Rather than just being an excuse to get a character into a haunted location, Don’s repairs actually occupy large parts of the movie — if you need to fix a hole in drywall, Girl on the Third Floor isn’t a bad tutorial. The house’s fundamental, supernatural rottenness comes across from the first minutes of the film, long before we know what’s wrong with it. It lays a foundation for progressively weirder phenomena, building to grotesque surrealism at the climax.
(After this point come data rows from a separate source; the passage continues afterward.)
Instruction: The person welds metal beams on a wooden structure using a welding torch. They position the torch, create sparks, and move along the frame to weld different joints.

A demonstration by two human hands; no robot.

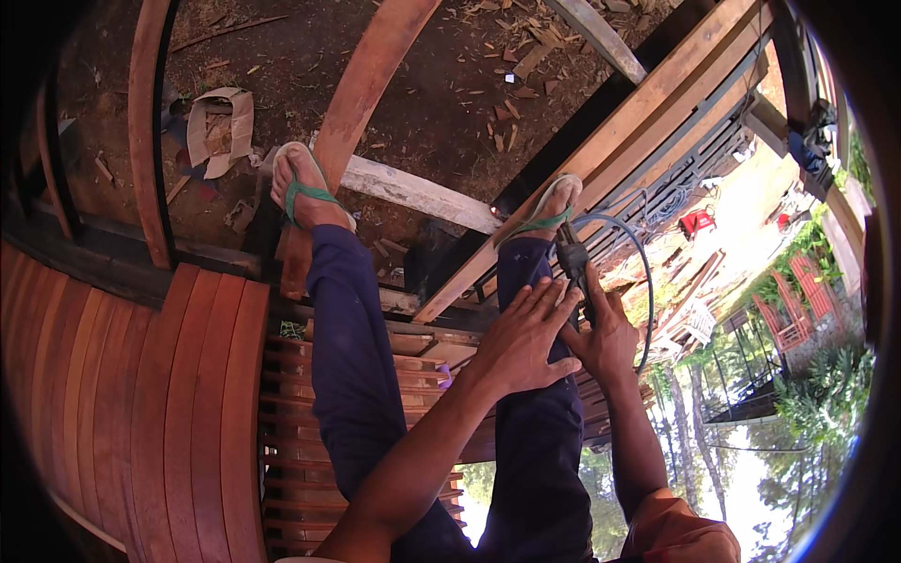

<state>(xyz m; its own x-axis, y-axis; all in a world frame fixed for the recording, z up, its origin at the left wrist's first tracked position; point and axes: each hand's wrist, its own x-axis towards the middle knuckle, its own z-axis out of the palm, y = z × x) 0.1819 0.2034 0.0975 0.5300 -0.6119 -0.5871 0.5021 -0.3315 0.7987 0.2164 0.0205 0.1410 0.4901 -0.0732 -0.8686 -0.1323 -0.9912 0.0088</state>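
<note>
From my remote station I judge the step as tool positioning, with the right hand (605,338) gripping the dark tool (572,255) beside the right foot (561,197), left hand (519,345) spread nearby (contact unclear), the next move requiring steady aim.

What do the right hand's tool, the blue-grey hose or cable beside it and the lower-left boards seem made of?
Tool: probably dark metal, perhaps plastic; partly hidden.
Hose or cable: likely rubber or plastic, curving smoothly.
Boards: reddish-brown wood, tone varying between planks; slight sheen, possibly oil or stain.
</note>
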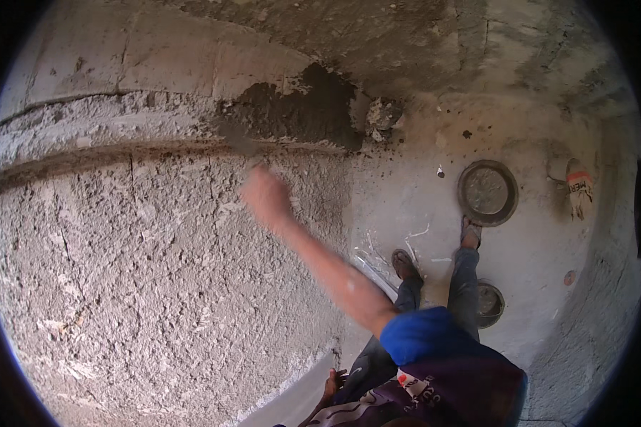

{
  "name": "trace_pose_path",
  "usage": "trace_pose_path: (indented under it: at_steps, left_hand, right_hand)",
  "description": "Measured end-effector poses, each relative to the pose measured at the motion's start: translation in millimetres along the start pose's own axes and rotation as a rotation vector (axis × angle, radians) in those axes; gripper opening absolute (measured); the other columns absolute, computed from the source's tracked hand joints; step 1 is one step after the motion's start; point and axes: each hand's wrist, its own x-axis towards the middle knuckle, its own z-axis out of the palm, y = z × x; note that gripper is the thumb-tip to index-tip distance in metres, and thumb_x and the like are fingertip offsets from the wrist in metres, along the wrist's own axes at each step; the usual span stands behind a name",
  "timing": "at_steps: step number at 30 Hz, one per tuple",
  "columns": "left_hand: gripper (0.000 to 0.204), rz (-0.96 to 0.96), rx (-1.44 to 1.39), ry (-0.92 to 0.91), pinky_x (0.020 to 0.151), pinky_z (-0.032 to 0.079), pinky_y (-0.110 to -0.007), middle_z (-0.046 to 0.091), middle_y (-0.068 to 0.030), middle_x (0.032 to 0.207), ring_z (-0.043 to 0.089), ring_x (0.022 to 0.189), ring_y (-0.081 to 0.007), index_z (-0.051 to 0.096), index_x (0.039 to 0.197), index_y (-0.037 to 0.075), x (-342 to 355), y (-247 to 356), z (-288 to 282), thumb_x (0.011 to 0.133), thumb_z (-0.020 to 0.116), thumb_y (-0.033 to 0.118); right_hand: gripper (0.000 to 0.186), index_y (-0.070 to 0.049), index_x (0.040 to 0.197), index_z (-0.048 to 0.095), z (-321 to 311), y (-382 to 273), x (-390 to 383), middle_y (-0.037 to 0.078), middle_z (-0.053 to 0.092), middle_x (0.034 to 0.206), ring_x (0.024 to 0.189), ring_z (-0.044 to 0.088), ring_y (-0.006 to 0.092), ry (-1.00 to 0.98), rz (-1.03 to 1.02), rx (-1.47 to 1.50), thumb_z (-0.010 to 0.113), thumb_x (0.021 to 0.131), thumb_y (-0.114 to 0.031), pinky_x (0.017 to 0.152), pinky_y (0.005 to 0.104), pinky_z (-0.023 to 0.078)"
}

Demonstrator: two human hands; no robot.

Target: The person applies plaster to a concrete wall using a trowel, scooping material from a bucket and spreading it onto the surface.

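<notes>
My right hand (265, 193), blurred and reaching out from a blue sleeve, is closed around what looks like a trowel (242, 146), its grey blade smeared by motion. The blade is at the lower edge of a dark wet mortar patch (306, 107) on a rough ledge of the wall (121, 256). My left hand (332, 384) hangs low beside my dark trouser leg, fingers apart, near the foot of the rough plastered surface.
A round dark pan (488, 191) with grey contents lies on the concrete floor (413, 192) by my foot, and a second pan (490, 302) is behind my leg. A torn red-and-white bag piece (578, 192) lies near the right wall. Pale scraps (374, 274) lie by my other foot.
</notes>
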Motion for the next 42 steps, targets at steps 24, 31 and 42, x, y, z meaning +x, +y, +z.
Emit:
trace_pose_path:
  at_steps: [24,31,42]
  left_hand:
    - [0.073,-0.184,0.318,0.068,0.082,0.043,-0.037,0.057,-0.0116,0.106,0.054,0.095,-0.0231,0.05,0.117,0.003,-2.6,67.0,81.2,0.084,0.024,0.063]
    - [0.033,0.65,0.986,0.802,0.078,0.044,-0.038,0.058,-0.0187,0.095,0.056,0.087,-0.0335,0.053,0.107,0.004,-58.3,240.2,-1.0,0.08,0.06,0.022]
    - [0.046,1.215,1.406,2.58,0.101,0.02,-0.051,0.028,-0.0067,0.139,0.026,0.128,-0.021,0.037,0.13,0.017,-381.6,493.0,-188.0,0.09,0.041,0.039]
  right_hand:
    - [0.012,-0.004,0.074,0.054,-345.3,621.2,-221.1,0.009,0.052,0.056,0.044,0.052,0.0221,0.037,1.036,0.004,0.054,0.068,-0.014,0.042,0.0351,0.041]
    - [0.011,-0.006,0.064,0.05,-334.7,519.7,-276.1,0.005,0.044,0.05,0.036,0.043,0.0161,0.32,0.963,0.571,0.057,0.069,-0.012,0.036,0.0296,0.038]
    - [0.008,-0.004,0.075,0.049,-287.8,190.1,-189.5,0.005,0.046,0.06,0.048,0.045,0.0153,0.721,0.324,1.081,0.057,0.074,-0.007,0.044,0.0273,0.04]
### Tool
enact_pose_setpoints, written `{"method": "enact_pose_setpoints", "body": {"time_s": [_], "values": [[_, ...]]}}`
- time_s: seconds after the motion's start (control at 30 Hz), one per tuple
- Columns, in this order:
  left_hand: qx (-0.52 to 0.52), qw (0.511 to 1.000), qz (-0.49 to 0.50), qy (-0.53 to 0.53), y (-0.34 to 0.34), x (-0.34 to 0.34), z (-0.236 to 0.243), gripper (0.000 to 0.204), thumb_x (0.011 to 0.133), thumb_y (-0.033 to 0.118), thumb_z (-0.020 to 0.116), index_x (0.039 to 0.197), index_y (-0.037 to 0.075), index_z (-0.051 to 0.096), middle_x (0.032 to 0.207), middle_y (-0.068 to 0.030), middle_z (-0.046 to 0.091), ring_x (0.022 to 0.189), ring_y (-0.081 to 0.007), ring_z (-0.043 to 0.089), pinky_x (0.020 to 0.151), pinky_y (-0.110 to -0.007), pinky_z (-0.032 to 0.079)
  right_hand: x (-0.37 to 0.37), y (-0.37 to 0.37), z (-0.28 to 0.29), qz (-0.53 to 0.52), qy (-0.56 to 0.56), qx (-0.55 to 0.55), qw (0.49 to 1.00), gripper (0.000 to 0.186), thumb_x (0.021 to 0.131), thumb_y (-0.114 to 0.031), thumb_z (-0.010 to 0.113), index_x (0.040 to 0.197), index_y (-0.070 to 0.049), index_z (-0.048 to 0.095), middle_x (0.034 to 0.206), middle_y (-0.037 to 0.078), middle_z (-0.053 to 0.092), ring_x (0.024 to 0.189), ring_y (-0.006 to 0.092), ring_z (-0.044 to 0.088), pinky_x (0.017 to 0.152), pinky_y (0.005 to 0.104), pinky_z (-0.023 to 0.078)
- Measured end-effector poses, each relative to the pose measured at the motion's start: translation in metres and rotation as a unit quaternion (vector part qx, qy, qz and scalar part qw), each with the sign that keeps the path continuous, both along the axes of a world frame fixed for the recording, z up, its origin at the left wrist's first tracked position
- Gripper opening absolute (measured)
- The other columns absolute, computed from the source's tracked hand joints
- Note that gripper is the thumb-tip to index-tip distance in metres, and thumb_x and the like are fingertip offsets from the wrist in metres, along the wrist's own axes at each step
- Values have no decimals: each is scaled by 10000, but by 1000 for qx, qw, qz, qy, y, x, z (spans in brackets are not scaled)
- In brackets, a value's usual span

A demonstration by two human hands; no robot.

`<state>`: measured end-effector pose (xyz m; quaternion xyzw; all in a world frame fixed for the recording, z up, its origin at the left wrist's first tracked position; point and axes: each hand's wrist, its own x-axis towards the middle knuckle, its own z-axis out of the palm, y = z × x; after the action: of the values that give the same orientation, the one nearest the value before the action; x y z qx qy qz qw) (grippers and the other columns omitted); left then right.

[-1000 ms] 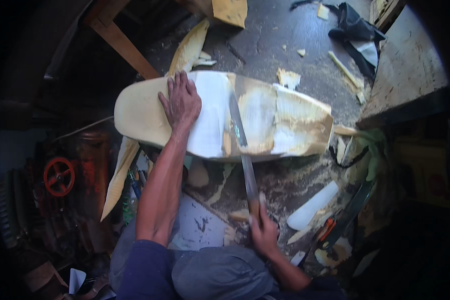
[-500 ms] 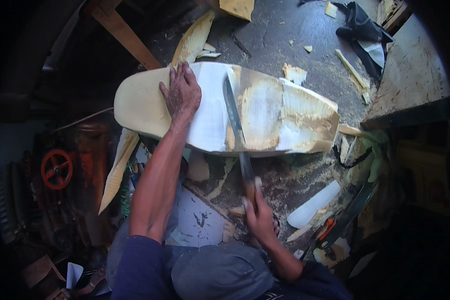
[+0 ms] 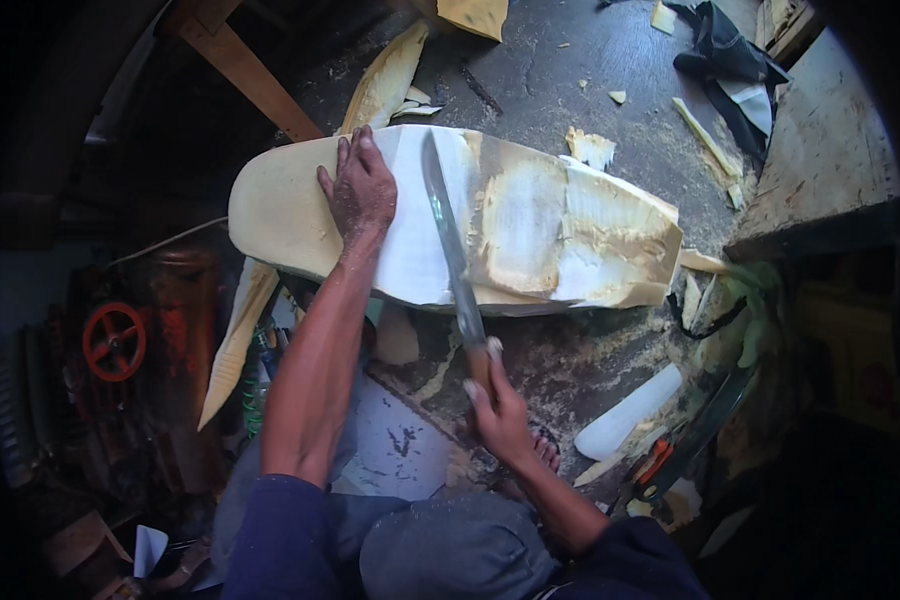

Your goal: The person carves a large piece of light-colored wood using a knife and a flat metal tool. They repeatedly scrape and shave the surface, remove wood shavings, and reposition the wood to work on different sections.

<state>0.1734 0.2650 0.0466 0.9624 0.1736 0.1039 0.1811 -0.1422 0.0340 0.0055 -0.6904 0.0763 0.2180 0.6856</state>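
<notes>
A long foam block (image 3: pixel 525 235), shaped like a seat, lies crosswise before me, with a rounded cream left end and a white band in its middle. Its right part is brownish and roughly cut. My left hand (image 3: pixel 363 190) rests on it where cream meets white, fingers extended and somewhat apart. Wrapped round the wooden handle of a long knife (image 3: pixel 448 235) is my right hand (image 3: pixel 503 415), just below the block's near edge. The blade slants up and left across the white band, its tip near the far edge. Whether it touches the foam I cannot tell.
Foam offcuts (image 3: pixel 390 80) and crumbs litter the dark floor. At the right stand a worn wooden board (image 3: pixel 820 150) and a heap of dark cloth (image 3: pixel 722 60). A white strip (image 3: pixel 628 410) and a saw (image 3: pixel 690 440) lie near right. A red handwheel (image 3: pixel 113 340) is at left.
My right hand and the knife have shifted left and slightly away from me, so the blade now crosses the white band. My left hand has barely moved on the foam block.
</notes>
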Motion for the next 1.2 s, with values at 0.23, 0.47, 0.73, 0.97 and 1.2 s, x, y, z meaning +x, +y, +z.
{"method": "enact_pose_setpoints", "body": {"time_s": [0.23,0.47,0.73,0.97,1.2], "values": [[-203,964,93,-145,6,-8,-4,569,1111,399,276,1425,86,633,1369,-182,664,1285,-362,602,1133,-446,406,36,1,8,24,-27,-22,999,617,1011,-102,596,1586,-22,385,1098,226,727,927,267,737,842,373,598],[42,989,-78,-118,-4,-11,4,497,1067,365,454,1366,18,649,1371,-238,646,1294,-380,589,1152,-525,367,72,-122,37,-405,-215,260,850,540,1079,-105,521,1576,-95,311,981,120,623,616,168,610,511,307,539],[76,882,-464,42,-216,-122,-28,841,857,148,759,1584,43,350,1627,-269,335,1538,-355,302,1265,-505,235,-17,-230,45,-394,-63,-130,908,573,1042,-12,464,1588,-1,287,1140,131,596,659,141,593,591,290,528],[-351,525,-720,288,-249,-262,-9,482,934,244,695,1384,107,595,1291,-189,661,1088,-373,685,946,-447,575,23,-223,68,-388,-67,-241,887,726,966,-23,660,1590,17,292,1030,112,701,787,158,668,733,299,559],[-729,642,158,177,-161,-215,-49,1020,902,646,718,1600,88,226,1621,-185,275,1483,-417,334,1063,-707,441,235,-193,73,-140,-348,-278,884,409,869,-158,758,1246,-52,641,1012,202,693,909,420,684,809,469,524]]}}
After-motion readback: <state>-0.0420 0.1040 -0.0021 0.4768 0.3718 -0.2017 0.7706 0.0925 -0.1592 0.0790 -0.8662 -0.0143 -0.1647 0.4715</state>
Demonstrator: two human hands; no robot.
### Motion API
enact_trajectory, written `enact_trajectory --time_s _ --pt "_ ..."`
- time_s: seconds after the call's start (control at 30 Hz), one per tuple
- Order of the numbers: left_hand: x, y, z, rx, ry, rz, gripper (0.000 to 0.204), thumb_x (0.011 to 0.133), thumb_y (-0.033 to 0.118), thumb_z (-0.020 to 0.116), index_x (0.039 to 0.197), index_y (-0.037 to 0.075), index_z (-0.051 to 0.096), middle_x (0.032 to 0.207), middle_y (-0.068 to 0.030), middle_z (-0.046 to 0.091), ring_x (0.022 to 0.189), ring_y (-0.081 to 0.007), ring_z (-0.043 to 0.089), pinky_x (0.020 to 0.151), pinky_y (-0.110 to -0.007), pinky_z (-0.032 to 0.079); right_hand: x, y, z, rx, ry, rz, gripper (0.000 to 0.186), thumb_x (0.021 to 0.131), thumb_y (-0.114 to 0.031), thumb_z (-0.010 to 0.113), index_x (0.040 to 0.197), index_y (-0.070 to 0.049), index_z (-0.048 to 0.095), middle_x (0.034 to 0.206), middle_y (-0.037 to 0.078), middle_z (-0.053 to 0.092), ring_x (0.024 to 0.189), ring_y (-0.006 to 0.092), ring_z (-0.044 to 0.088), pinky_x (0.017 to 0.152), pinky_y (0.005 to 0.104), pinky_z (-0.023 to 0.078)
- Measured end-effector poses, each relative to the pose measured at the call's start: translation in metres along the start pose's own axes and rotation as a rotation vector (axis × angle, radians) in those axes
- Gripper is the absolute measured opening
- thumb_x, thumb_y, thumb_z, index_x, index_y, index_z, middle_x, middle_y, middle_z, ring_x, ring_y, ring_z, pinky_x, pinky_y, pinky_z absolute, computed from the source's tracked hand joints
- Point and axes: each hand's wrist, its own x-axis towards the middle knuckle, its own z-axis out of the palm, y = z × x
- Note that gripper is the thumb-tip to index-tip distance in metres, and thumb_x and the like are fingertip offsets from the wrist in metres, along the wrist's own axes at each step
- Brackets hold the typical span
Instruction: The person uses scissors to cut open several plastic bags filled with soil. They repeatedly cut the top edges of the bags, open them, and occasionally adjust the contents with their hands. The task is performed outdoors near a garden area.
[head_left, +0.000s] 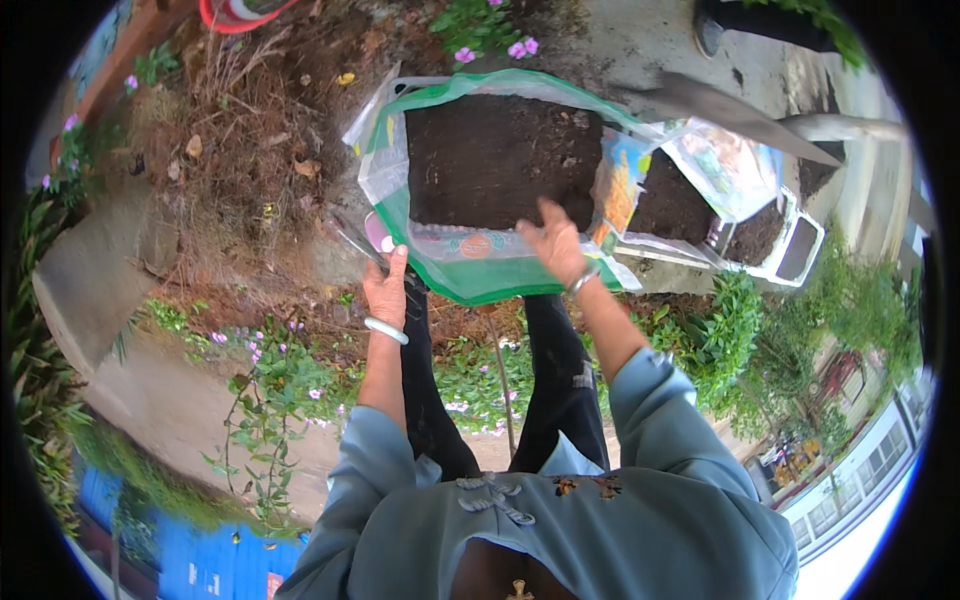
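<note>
A green-and-white plastic sack (470,275) lies spread out with dark soil (490,160) inside its raised edges. At the sack's near left corner, my left hand (384,292) is closed, with its thumb against a pink-and-white oval thing (378,233) whose kind I cannot make out. A thin, dark, blade-like piece (355,243) sticks out beside these fingers; whether it joins the oval thing is unclear. My right hand (557,242) hovers by the sack's near edge over the soil, fingers apart and nothing in them.
Right of the sack stands a white-framed planter (770,270) of soil, partly under a printed plastic bag (730,165). A blurred metal blade (750,115) with a wooden handle (845,127) crosses above. Another person's shoe (708,30) shows far right. Pink-flowered plants (480,385) grow around my legs.
</note>
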Motion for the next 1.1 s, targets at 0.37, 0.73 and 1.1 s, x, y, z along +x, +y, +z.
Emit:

Watching the methodical repairs also gives the audience a simple way to connect with Don, who’s objectively a scumbag, but still a sympathetic one. Brooks is down-to-earth and charismatic in the role, and he plays Don as a believably nice tough guy who’s still fatally insecure — more a tragic figure than a creep getting his comeuppance.
Don’s likability makes the film’s exploration of gender more nuanced than it might sound. Girl on the Third Floor is essentially about toxic masculinity and women’s rage, two topics that have recently made the pop-cultural rounds. But it’s mostly about a character falling into a trap because of his own weaknesses, which happen to fit some ugly masculine stereotypes. And thanks to a distinctive soundtrack from Big Black founder Steve Albini, some excellent low-tech visual tricks, and a knack for scares that are startling even when they’re not surprising, the whole saga is exactly as creepy as it ought to be.
What should it be rated?
Girl on the Third Floor deserves an R rating primarily for gore — which gets deployed relatively judiciously, but hits hard when it does hit.
How can I actually watch it?
Girl on the Third Floor doesn’t appear to have firm distribution plans, but if it’s like some of the films Stevens has produced, it could get a limited theatrical launch combined with a video-on-demand release — or it could always get picked up by a streaming service.